(Data entries)
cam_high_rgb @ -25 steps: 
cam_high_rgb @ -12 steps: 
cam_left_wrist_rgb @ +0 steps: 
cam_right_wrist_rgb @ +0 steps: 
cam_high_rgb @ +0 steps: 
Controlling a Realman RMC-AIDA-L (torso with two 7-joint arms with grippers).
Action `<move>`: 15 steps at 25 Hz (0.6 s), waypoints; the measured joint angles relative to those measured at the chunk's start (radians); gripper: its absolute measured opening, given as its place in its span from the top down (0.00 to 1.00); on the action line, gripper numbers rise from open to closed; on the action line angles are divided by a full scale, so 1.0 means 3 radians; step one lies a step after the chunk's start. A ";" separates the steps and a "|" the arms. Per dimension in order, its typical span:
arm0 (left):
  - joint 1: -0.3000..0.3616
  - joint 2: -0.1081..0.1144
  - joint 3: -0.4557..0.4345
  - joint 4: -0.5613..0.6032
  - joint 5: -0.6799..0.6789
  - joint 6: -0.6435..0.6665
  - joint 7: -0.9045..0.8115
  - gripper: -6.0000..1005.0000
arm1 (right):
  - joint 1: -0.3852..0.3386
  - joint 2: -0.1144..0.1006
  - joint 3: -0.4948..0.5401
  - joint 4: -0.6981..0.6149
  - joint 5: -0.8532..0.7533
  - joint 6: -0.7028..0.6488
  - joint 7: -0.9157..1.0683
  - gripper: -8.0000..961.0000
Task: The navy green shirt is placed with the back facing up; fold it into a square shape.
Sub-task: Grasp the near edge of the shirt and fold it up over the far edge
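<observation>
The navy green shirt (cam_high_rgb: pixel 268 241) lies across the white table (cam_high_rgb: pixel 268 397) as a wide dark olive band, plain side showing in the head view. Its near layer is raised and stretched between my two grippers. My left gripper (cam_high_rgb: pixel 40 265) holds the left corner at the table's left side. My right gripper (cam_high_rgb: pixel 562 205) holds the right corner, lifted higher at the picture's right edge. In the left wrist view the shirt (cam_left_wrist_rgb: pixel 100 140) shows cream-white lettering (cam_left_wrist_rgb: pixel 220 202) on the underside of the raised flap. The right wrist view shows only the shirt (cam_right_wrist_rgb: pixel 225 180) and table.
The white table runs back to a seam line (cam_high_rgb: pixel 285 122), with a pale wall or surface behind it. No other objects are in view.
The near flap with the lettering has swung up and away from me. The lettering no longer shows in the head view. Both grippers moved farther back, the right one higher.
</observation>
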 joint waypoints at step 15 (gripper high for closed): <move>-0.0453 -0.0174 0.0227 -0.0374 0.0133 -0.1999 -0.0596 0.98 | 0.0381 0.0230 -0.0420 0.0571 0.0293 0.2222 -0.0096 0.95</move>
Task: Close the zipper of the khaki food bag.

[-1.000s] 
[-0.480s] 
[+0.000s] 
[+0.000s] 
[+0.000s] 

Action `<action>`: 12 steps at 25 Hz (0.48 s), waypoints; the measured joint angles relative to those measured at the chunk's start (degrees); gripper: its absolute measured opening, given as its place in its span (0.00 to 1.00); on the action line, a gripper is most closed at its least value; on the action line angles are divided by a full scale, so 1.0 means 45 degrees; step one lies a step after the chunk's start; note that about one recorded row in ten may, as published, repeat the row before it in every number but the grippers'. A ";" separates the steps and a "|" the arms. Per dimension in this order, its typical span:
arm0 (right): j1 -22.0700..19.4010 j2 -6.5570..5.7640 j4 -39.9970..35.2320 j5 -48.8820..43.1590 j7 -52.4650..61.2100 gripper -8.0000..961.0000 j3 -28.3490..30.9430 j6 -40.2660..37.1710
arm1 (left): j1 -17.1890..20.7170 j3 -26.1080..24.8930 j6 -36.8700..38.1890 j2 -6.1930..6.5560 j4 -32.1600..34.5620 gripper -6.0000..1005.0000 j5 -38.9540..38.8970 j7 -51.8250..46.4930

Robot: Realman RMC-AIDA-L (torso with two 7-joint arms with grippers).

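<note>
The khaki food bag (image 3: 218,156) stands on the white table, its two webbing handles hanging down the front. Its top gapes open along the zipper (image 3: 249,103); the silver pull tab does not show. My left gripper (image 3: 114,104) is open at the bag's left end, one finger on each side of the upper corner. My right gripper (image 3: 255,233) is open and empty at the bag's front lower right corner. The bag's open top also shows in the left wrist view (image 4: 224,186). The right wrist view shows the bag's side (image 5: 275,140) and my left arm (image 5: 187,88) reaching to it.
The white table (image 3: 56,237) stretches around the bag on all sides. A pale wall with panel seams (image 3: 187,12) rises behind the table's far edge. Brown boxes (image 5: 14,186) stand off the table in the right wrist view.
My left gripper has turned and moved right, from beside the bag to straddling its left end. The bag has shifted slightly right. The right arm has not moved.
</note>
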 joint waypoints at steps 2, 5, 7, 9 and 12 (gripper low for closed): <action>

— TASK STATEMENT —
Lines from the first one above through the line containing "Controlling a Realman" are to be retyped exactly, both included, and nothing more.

— EXERCISE ANSWER —
cam_high_rgb @ -25 steps: 
cam_high_rgb @ -12 steps: 
cam_left_wrist_rgb @ +0 steps: 
cam_right_wrist_rgb @ +0 steps: 
cam_high_rgb @ +0 steps: 
Controlling a Realman RMC-AIDA-L (torso with two 7-joint arms with grippers).

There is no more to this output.